Kyle Smith '11: Fair Bar Exam Cuts, Divorce and Embryos
Professor Alex Johnson is a busy man and — much to my delight — has made my summer extraordinarily busy and interesting. He has engaged me in a multitude of tasks on many of his projects, including finalizing an article discussing "knots in the pipeline" of African-American lawyers and providing initial research to be used for an article on disputes over frozen embryos arising upon divorce.

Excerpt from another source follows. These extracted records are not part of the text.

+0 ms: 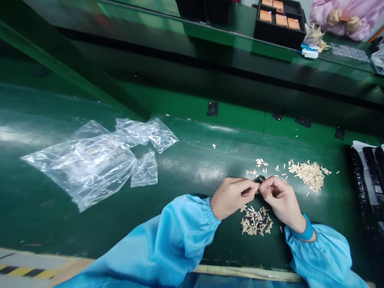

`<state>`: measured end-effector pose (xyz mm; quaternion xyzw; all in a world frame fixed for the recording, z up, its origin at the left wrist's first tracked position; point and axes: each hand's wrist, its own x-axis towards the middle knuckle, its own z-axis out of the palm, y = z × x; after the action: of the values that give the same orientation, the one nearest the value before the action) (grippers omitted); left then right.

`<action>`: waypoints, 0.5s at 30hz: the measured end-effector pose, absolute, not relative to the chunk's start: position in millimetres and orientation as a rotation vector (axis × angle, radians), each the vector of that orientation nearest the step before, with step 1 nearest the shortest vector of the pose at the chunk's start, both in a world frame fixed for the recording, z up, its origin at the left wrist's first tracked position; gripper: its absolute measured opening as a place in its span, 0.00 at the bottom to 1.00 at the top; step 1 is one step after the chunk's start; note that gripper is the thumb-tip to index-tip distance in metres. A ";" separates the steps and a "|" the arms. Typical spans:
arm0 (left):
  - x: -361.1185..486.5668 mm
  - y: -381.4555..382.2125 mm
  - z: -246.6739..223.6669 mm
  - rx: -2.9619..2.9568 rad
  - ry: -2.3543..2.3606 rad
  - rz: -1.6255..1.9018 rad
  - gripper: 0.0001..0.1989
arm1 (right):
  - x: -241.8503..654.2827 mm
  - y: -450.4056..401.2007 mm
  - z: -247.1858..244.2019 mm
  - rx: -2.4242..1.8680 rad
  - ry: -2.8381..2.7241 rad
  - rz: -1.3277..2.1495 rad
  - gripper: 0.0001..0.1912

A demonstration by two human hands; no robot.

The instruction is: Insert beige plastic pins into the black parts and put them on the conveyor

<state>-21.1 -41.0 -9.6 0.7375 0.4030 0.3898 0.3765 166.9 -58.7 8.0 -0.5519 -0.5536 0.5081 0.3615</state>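
My left hand (235,195) and my right hand (279,198) meet fingertip to fingertip above the green table (192,224). Both are pinched together on something too small to make out. Just below them lies a heap of small beige and black pieces (256,221). A larger pile of beige pieces (312,175) spreads to the right of my right hand. Several loose beige bits (261,162) are scattered beyond my fingertips. Blue sleeves cover both my forearms, and a blue band circles my right wrist.
Clear plastic bags (99,160) lie on the left of the table. Black trays (367,180) stand at the right edge. Behind a raised green ledge are a black box (280,30) with orange blocks and a person's gloved hands (343,22) holding something.
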 end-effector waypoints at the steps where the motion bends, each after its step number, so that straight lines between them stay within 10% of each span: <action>1: -21.4 -41.4 -10.9 1.925 1.025 0.996 0.09 | 166.6 -58.7 8.0 -1.427 -1.428 1.304 0.08; 15: -24.6 -31.2 -3.8 1.912 1.178 0.884 0.12 | 168.9 -57.0 7.8 -1.467 -1.348 1.286 0.10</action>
<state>-24.6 -31.2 -3.8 0.7403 0.4562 0.3423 0.3560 168.9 -57.0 7.8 -0.5733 -0.5269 0.5025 0.3757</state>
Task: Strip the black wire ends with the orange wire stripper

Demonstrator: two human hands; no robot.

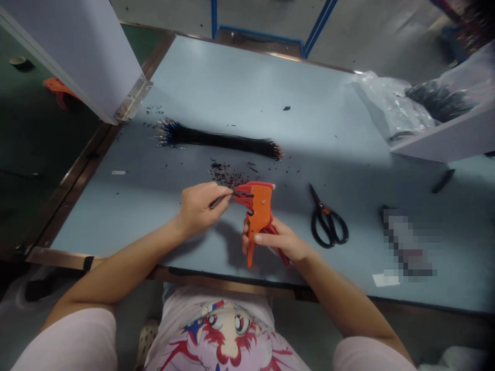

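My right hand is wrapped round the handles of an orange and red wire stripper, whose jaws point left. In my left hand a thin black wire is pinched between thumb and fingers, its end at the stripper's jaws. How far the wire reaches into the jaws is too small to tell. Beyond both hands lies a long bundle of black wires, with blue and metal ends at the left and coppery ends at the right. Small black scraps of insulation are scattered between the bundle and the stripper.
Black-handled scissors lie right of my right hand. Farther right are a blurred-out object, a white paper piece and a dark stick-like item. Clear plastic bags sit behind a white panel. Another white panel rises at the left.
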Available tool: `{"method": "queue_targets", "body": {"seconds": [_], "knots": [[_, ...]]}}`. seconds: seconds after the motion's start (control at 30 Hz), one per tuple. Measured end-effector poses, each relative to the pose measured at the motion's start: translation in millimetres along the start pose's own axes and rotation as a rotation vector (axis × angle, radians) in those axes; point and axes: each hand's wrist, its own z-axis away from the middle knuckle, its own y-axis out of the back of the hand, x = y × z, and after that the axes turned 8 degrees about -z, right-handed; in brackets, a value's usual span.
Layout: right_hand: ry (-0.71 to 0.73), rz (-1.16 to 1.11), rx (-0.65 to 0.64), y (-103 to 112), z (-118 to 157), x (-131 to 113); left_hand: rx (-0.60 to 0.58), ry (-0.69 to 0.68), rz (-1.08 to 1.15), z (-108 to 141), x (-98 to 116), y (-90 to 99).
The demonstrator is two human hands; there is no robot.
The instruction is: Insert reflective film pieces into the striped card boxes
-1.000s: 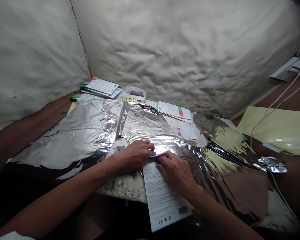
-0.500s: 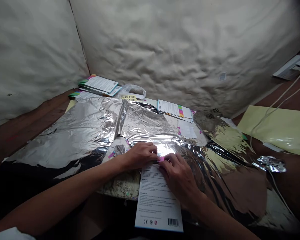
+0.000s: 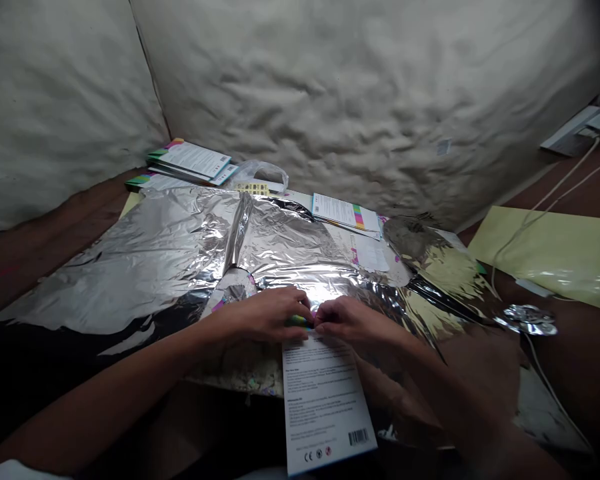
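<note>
A white printed packet (image 3: 327,403) with small text and a barcode hangs over the near edge of the table, its lower end toward me. Its colour-striped top end shows only in slivers between my fingers. My left hand (image 3: 280,315) is closed on the left side of that top end, fingers bent over it. On the right side, my right hand (image 3: 347,319) pinches the same end with thumb and forefinger. The fingertips of both hands nearly meet beside a small pink patch. Crinkled silver foil sheeting (image 3: 290,240) lies just beyond them.
Similar packets (image 3: 195,160) are stacked at the back left, and more packets (image 3: 343,212) lie at the back centre. Near them are a clear plastic bag (image 3: 265,173) and a yellow sticker sheet (image 3: 253,189). Crumpled foil (image 3: 530,320) and white cables (image 3: 523,230) lie right.
My right hand has turned and drawn its fingers in toward the left at the packet's top. The packet's lower end has swung slightly right and tilted. The view has shifted a little.
</note>
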Motion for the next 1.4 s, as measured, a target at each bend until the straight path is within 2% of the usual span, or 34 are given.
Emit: {"method": "queue_targets", "body": {"seconds": [0.07,0.2,0.37,0.43,0.57,0.63,0.73,0.87,1.0,1.1,1.23,1.3,1.4], "knots": [[0.003,0.005,0.004,0,-2,1,-0.017,0.014,0.058,0,-3,-2.6],[-0.086,0.033,0.051,-9,-3,-3,-0.023,0.054,0.057,1,-6,-3.9],[-0.019,0.286,0.434,-23,1,6,0.049,0.305,0.007,4,1,-4.3],[0.011,0.284,0.477,-27,5,13,0.036,0.389,0.030,4,3,-5.1],[-0.002,0.029,0.473,-27,11,20,-0.001,0.506,0.225,1,-1,-5.8],[-0.040,-0.217,0.452,-22,11,19,-0.015,0.514,0.434,0,-5,-5.2],[-0.091,-0.531,0.385,-9,6,15,0.036,0.528,0.785,-3,-6,-3.0],[-0.077,-0.608,0.315,9,-1,5,0.152,0.631,1.061,-5,-1,0.8],[-0.031,-0.671,0.389,11,-11,0,0.286,0.689,1.087,-7,0,0.8],[-0.016,-0.691,0.432,9,-20,5,0.338,0.719,1.063,-9,-3,-2.6],[0.045,-0.595,0.399,18,-27,9,0.452,0.664,1.160,-12,-6,-8.2],[0.084,-0.406,0.318,28,-28,4,0.483,0.637,1.153,-14,-6,-10.1],[0.093,0.001,0.191,39,-30,-11,0.477,0.625,1.027,-15,-5,-10.1]]}}
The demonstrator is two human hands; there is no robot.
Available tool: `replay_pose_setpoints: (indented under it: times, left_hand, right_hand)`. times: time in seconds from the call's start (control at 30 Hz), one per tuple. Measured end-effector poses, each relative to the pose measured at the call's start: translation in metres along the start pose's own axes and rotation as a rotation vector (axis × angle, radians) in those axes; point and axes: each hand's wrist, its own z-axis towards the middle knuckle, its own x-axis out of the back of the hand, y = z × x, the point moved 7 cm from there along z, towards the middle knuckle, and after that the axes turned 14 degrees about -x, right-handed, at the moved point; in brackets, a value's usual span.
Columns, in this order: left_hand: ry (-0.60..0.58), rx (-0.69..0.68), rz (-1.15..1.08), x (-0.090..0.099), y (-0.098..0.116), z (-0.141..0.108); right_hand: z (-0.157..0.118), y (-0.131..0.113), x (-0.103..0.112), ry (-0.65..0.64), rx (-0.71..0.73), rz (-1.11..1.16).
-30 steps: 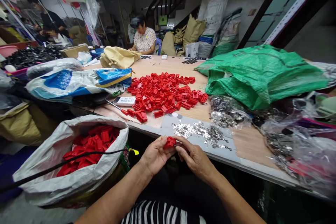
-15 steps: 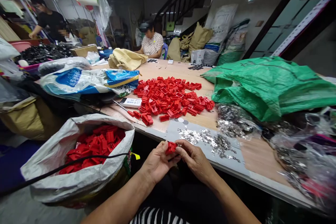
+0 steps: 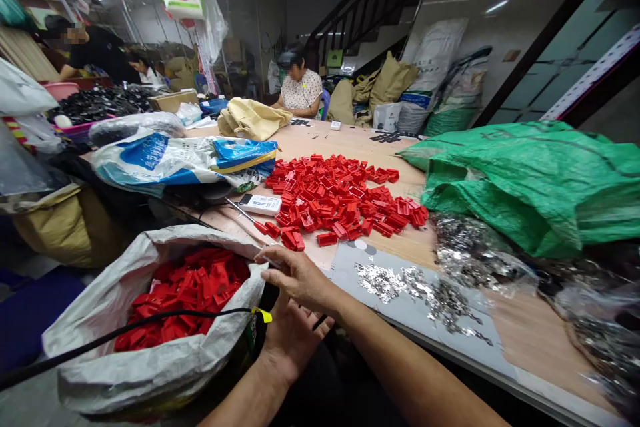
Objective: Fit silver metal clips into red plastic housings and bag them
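Observation:
My right hand (image 3: 300, 277) reaches across above my left hand, its thumb and fingers apart beside the rim of a white woven sack (image 3: 165, 380); nothing shows between them. Just below, my left hand (image 3: 293, 337) is turned palm up with loosely spread fingers, partly covered by the right one. A small dark shape by its fingertips is too unclear to name. Red plastic parts (image 3: 200, 287) fill the sack. On the table (image 3: 350, 137) lies a large heap of red parts (image 3: 340, 197), and small metal pieces (image 3: 385, 280) are scattered on a grey sheet (image 3: 350, 260).
A black cable (image 3: 125, 331) with a yellow tag crosses the sack. Around the heap are a white device (image 3: 260, 204), a screwdriver (image 3: 243, 211), a blue-white bag (image 3: 165, 160) and a green sack (image 3: 525, 180). A person (image 3: 303, 88) sits across the table; others are at the left.
The red part held between my hands is no longer visible in them. My right hand has moved left over my left hand to the sack's rim. The view has shifted slightly.

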Motion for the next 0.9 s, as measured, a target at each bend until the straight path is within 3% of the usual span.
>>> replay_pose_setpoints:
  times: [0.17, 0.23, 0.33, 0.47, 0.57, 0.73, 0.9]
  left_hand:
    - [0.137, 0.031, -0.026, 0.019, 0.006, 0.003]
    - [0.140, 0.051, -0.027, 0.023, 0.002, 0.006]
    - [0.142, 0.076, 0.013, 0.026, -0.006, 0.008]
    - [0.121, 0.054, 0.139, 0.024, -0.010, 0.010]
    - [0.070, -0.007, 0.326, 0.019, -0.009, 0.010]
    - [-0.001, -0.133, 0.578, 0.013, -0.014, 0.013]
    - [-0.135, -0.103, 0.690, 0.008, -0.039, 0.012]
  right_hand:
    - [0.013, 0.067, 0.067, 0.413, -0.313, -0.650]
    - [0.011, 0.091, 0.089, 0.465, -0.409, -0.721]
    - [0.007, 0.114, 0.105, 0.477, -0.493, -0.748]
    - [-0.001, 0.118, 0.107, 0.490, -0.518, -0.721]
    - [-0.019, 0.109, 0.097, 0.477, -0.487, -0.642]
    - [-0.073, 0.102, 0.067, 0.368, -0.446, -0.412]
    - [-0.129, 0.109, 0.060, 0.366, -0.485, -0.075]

Professor Johnson has continued his extensive work on critical race theory by writing an article evaluating what causes African-Americans to be underrepresented in the legal profession and possible solutions for increasing their representation. For his latest article, Professor Johnson tasked me with researching the historical and current debate over the efficacy of state-administered bar examinations, which are used in lieu of a uniform national bar exam. Upon reviewing my research, Professor Johnson has asserted that although the Constitution protects states' rights to regulate entry to their bar examinations, state bars would be better served in the laudable goal of increasing diversity amongst their members by using a uniform cut score for the existing multistate bar examination. The current bar examination structure restricts the flow of African-Americans into the legal profession because African-Americans take the bar exam in states with more difficult passing cut scores. Differing cut scores are supported by little or no empirical evidence and thus prove to be a needless source of constriction into the legal profession that disproportionately restricts minorities' entry to the legal profession.
Additionally, Professor Johnson has continued his work in the field of property law by preparing for an article on frozen embryo disputes arising out of divorce. These disputes typically happen when married couples undergo in vitro fertilization (IVF) and for cost or health reasons cryogenically preserve for future use any embryos not implanted at the time IVF is undertaken. Upon divorce, disputes arise when one party desires against the wish of the other to mandate that the frozen embryos be implanted, donated, indefinitely preserved, or disposed. I provided Professor Johnson with extensive background research on the topic, including both a full literature survey and review of case law addressing the subject, as he has undertaken an article on the topic discussing a contractual approach to resolving such disputes against the backdrop of public policy concerns arising out of such a solution.